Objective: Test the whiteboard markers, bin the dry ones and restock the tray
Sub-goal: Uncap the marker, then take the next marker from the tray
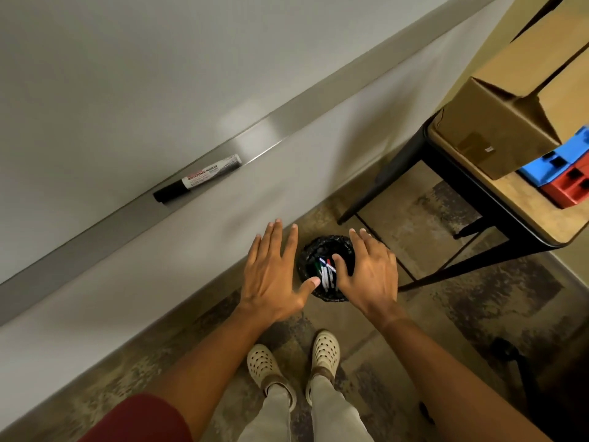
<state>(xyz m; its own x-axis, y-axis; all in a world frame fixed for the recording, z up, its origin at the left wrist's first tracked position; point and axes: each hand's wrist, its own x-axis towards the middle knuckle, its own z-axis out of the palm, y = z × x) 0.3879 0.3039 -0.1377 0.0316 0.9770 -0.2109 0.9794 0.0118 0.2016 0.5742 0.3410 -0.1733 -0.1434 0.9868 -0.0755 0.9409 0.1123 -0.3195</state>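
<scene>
Both hands are hanging palm-down with fingers straight and spread, holding nothing. The left hand (pixel 274 275) is floating just left of the bin (pixel 328 269), its thumb tip reaching over the bin's near left rim. The right hand (pixel 369 275) is floating over the bin's right side, its thumb lying across the opening and its fingertips pointing past the far rim.

One small round bin, lined with a black bag, is standing on the floor between the two thumbs. Inside it, several markers (pixel 326 272) are lying in a loose bunch; green, blue and red caps are showing, but the exact count cannot be told because the right thumb is covering part of them.

One black-capped whiteboard marker (pixel 196 179) is lying flat on the tray (pixel 95 224), well beyond and to the left of the left hand's fingertips. The tray is running as a single metal ledge under the whiteboard (pixel 111 74).

Beyond and to the right of the right hand's fingers, one table (pixel 522 215) with black legs is carrying one cardboard box (pixel 490 129), and beside the box one blue crate (pixel 561 157) is sitting on one red crate (pixel 570 186). Two pale clogs (pixel 296 362) are showing below the wrists.
</scene>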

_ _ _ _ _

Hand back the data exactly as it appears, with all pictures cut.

* Result of the exercise:
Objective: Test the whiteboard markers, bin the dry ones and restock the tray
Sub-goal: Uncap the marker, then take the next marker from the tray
<state>(xyz m; its own x-axis, y-axis; all in a world frame fixed for the recording, z up, its origin at the left wrist's first tracked position; point and axes: each hand's wrist, its own x-axis towards the middle knuckle, its own z-axis out of the palm, y = z × x) 0.3879 0.3039 -0.1377 0.0316 0.9770 -0.2109 0.9794 0.0118 0.2016 0.5742 0.3410 -0.1733 -0.1434 0.9868 -0.0755 0.9409 0.1123 -0.3195</state>
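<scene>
Both hands are hanging palm-down with fingers straight and spread, holding nothing. The left hand (pixel 274 275) is floating just left of the bin (pixel 328 269), its thumb tip reaching over the bin's near left rim. The right hand (pixel 369 275) is floating over the bin's right side, its thumb lying across the opening and its fingertips pointing past the far rim.

One small round bin, lined with a black bag, is standing on the floor between the two thumbs. Inside it, several markers (pixel 326 272) are lying in a loose bunch; green, blue and red caps are showing, but the exact count cannot be told because the right thumb is covering part of them.

One black-capped whiteboard marker (pixel 196 179) is lying flat on the tray (pixel 95 224), well beyond and to the left of the left hand's fingertips. The tray is running as a single metal ledge under the whiteboard (pixel 111 74).

Beyond and to the right of the right hand's fingers, one table (pixel 522 215) with black legs is carrying one cardboard box (pixel 490 129), and beside the box one blue crate (pixel 561 157) is sitting on one red crate (pixel 570 186). Two pale clogs (pixel 296 362) are showing below the wrists.
</scene>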

No additional output will be produced.